- DIRECTIONS FOR THIS TASK -
Copy, from the listing, every line in which the string "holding" is present.

- MATERIAL SHOWN -
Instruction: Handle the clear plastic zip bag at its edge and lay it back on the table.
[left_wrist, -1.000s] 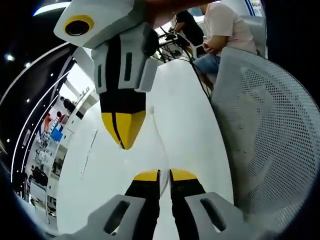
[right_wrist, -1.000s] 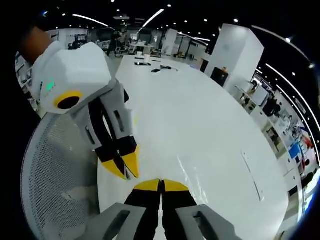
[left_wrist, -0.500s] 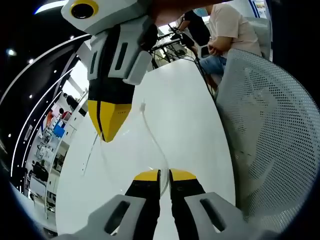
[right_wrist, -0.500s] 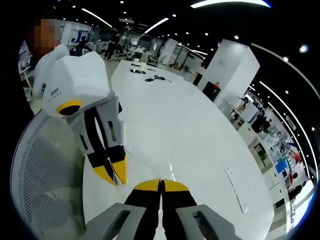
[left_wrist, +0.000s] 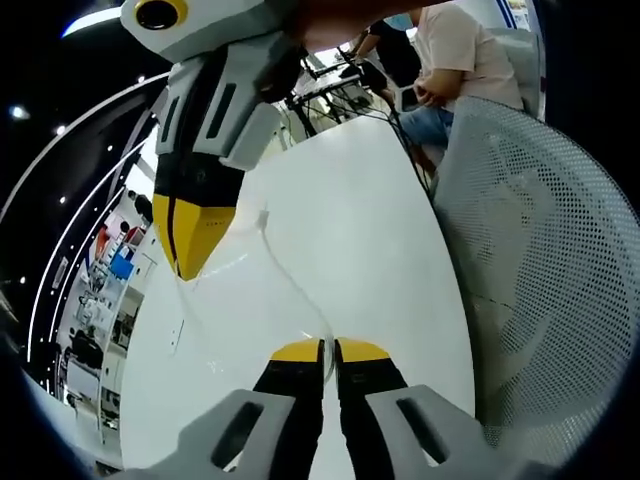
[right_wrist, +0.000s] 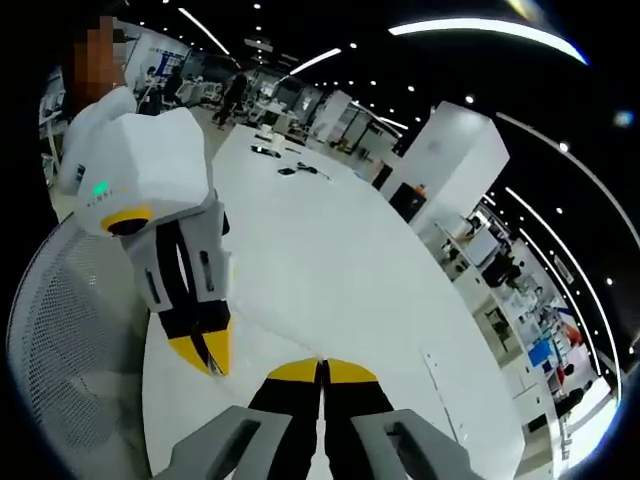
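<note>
While both tools, left tool and right tool, pinch the clear zip bag, its edge hangs stretched between them above the white bench.

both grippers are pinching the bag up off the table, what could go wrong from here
1. The zip bag is held only at its thin edge by the left gripper and right gripper, both shut; the slick plastic may slip out before it is laid down.
2. Stretched between the two, its edge might tear or the zip pop open if the hands pull further apart.
3. The mesh chair sits close to the table edge, so a dropped bag might slide off toward it.
</note>
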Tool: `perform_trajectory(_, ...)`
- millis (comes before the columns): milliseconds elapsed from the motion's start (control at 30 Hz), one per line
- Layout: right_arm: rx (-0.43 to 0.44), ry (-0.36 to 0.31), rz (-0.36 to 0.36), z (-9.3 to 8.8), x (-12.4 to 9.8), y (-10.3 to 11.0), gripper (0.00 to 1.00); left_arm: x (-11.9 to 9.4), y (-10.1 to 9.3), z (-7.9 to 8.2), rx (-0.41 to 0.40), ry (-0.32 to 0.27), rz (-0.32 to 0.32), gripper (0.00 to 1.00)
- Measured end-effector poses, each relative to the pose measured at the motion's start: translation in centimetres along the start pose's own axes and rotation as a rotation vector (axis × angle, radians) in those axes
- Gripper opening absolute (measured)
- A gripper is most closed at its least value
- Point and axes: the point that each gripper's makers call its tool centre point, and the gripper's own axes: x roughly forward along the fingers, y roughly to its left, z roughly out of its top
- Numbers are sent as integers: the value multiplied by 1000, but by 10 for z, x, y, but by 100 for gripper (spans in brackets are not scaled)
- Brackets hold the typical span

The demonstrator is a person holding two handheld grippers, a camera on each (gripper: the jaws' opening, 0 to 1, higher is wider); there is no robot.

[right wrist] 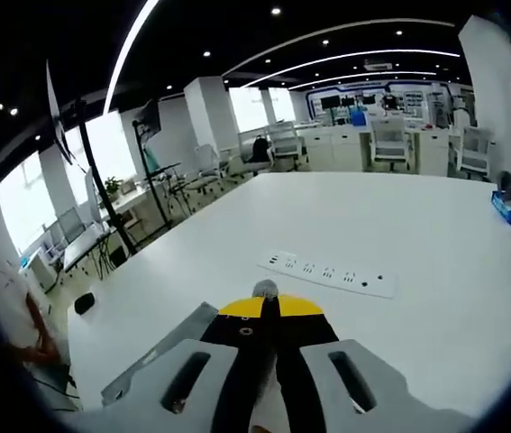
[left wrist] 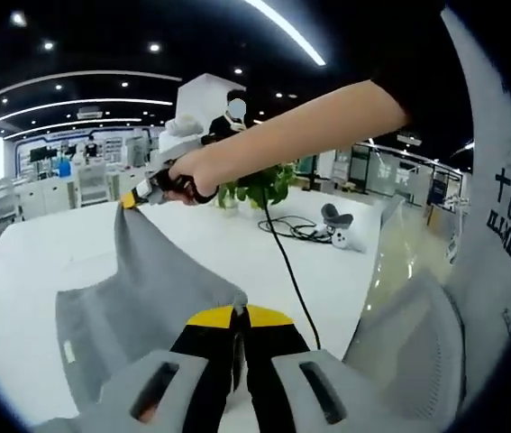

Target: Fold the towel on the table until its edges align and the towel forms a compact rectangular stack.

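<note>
Because it hangs in soft folds between two pinch points, the towel (left wrist: 147, 289) reads as light, limp cloth that will sag and drape wherever it is not held. It is grey, raised above the white counter (left wrist: 48, 262), with its lower part spread low on the near left side. One corner sits between the closed jaws of the left gripper (left wrist: 238, 314), in the near middle of the left gripper view. Another corner runs up and far left to the right gripper (left wrist: 132, 200), gripped in a hand (left wrist: 187, 176) reaching in from the right. In the right gripper view, the right gripper (right wrist: 267, 302) is closed too, with a small tuft of grey cloth showing at its tips. Corners look like the right places to hold, since a mid-edge grip would likely let the ends droop and spoil the alignment. A black cable (left wrist: 282, 262) trails across the counter to the right, and a white power strip (right wrist: 327, 272) lies further out on the counter.
</note>
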Motion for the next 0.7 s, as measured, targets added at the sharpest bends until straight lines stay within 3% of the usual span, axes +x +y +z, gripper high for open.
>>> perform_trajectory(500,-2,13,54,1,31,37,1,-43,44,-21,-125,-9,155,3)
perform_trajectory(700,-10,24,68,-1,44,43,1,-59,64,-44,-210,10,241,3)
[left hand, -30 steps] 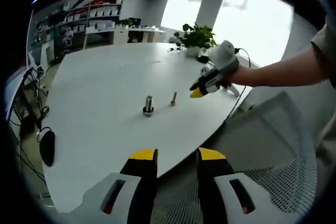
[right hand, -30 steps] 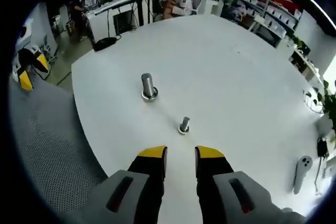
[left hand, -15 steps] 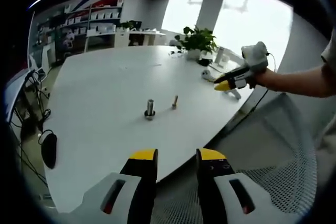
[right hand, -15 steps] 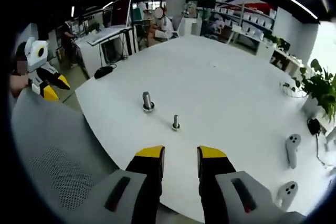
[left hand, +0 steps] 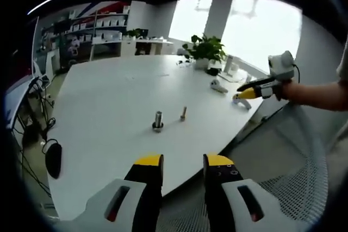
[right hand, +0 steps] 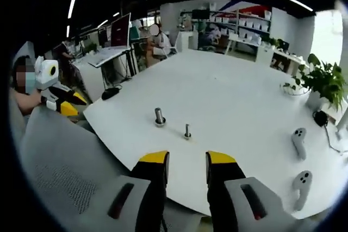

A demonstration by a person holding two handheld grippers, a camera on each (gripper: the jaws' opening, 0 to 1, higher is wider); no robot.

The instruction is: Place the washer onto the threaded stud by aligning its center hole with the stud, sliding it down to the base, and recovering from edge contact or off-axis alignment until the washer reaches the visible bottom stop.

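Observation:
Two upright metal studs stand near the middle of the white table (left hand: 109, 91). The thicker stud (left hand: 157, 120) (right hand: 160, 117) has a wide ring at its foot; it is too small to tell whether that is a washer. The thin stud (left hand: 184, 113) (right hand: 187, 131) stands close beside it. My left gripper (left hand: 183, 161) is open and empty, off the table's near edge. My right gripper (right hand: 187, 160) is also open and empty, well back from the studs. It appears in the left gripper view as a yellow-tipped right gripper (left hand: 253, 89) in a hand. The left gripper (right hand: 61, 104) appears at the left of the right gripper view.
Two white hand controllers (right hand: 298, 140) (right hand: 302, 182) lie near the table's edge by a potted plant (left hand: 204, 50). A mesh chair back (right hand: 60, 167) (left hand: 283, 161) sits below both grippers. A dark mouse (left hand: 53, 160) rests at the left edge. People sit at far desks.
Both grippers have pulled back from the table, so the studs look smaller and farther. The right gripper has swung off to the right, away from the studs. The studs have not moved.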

- SOLUTION BELOW -
The demonstrator is a person holding two handheld grippers, a camera on each (gripper: the jaws' opening, 0 to 1, higher is wider); there is no robot.
A demonstration by a person holding two handheld grippers, a camera on each (gripper: the jaws' opening, 0 to 1, higher is wider); no robot.

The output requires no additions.